_TO DO_.
From the first line to the last, transcribe the data exactly and skip the pictures.

*** RAW DATA Section Begins ***

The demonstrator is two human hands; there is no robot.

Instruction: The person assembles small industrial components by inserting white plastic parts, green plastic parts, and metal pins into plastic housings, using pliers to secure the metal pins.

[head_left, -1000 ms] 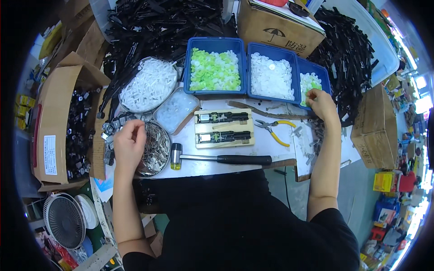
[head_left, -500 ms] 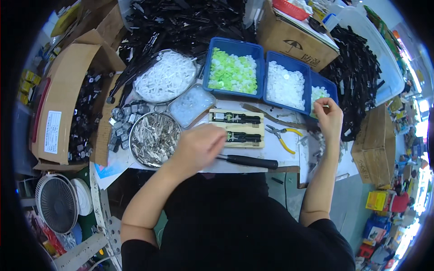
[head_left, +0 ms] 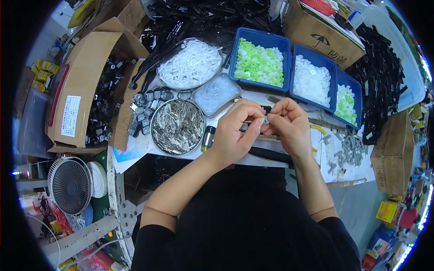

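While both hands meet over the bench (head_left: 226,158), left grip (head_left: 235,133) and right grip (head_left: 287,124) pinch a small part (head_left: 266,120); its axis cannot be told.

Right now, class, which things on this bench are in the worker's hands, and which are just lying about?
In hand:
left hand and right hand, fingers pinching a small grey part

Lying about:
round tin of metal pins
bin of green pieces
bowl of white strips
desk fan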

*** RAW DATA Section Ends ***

_EXERCISE SOLUTION_.
The demonstrator is two human hands; there is no robot.

Instruction: The person assembles small industrial components by inserting white plastic parts, green plastic parts, and metal pins into plastic housings, using pliers to secure the metal pins.

[head_left, -1000 ms] 
[head_left, -500 ms] 
[head_left, +0 ms] 

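While both hands meet over the bench (head_left: 226,158), left grip (head_left: 235,133) and right grip (head_left: 287,124) pinch a small part (head_left: 266,120); its axis cannot be told.

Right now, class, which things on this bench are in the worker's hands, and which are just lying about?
In hand:
left hand and right hand, fingers pinching a small grey part

Lying about:
round tin of metal pins
bin of green pieces
bowl of white strips
desk fan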

Nothing further is required by the exercise.